Batch

Spring Batch Step by Step Example

Spring Batch is a lightweight, comprehensive batch framework designed to enable the development of the robust batch applications vital for the daily operations of the enterprise systems. In this post, we will create a simple Spring batch tutorial to read the data from the CSV to an XML file.
 
 
 
 
 
 
 
 
 

1. Introduction

1.1 Spring Framework

  • Spring is an open-source framework created to address the complexity of an enterprise application development
  • One of the chief advantages of the Spring framework is its layered architecture, which allows developers to be selective about which of its components they can use while providing a cohesive framework for J2EE application development
  • Spring framework provides support and integration to various technologies for e.g.:
    • Support for Transaction Management
    • Support for interaction with the different databases
    • Integration with the Object Relationship frameworks for e.g.

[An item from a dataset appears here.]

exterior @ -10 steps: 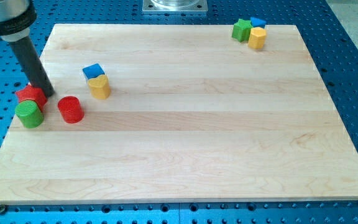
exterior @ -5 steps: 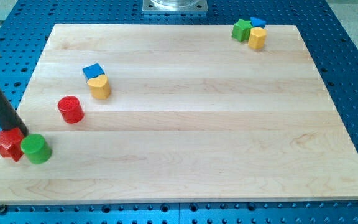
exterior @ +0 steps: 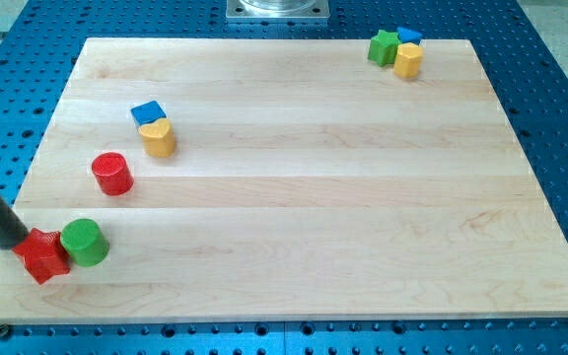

Hibernate, iBatis etc
    • Support for Dependency Injection which means all the required dependencies will be resolved with the help of containers
    • Support for REST style web-services

1.2 Spring Batch

  • Spring Batch is a lightweight, comprehensive batch framework designed to enable the development of the robust batch applications vital for the daily operations of the enterprise systems
  • Spring Batch provides the reusable functions that are essential in processing large volumes of records, including logging/tracing, transaction management, job processing statistics, job restart, skip, and resource management
  • It also provides the advanced technical services and features that will enable the extremely high-volume and high-performance batch jobs through the optimization and partitioning techniques

1.2.1 How Spring Batch Works?

A Spring Batch Job consists of the following components:

  • Job: A Job represents the Spring Batch job. Each job can have one or more steps
  • Step: A Step that delegates to a Job to do its work. This is a great tool for managing the dependencies between the jobs, and also to modularize the complex step logic into something that is testable in the isolation. The job is executed with parameters that can be extracted from the step execution, hence this step can also be usefully used as the worker in a parallel or partitioned execution
  • ItemReader: It is a strategy interface for providing the data. The implementation here is expected to be stateful and it will be called multiple times for each batch. Each one can call to the read() method that will return a different value and finally returning the null when all input data is exhausted
  • ItemProcessor: It is an interface for item transformations. Given an item as an input, this interface provides an extension point which allows the application to implement its business logic in an item oriented processing scenario
  • ItemStreamWriter: It is an interface for the generic output operations. The class implementing this interface will be responsible for serializing the objects as necessary. Generally, it is the responsibility of the implementing class to decide which technology to use for mapping and how it should be configured. The write() method is responsible for making sure that any internal buffers are flushed and if a transaction is active it will also be necessary to discard the output on a subsequent rollback. The resource to which the writer is sending the data should normally be able to handle this itself

The below figure illustrates the relationships between these concepts:

Fig. 1: Anatomy of a Spring Batch Job
Fig. 1: Anatomy of a Spring Batch Job

1.2.2 How Spring Batch Can Help Us?

A Spring Batch provides the following features that help us to solve multiple problems:

  • It helps developers to structure the code in a clean way by providing the infrastructure that is used to implement, configure, and run batch jobs
  • It uses the chunk oriented processing where items are processed one by one and the transaction is committed when the chunk size is met. In other words, it provides developers an easy way to manage the size of the transactions
  • It provides the proper error handling. For e.g., developers can skip items if an exception is thrown and configure the retry logic that is used to determine whether the batch job should retry the failed operation. Developers can also configure the logic that is used to decide whether or not our transaction is rolled back
  • It writes the comprehensive logs in the database. These logs contain the metadata of each job execution and step execution, and developers can use it for the troubleshooting purposes

Now, open up the Eclipse IDE and let’s see how to implement the Spring Batch example!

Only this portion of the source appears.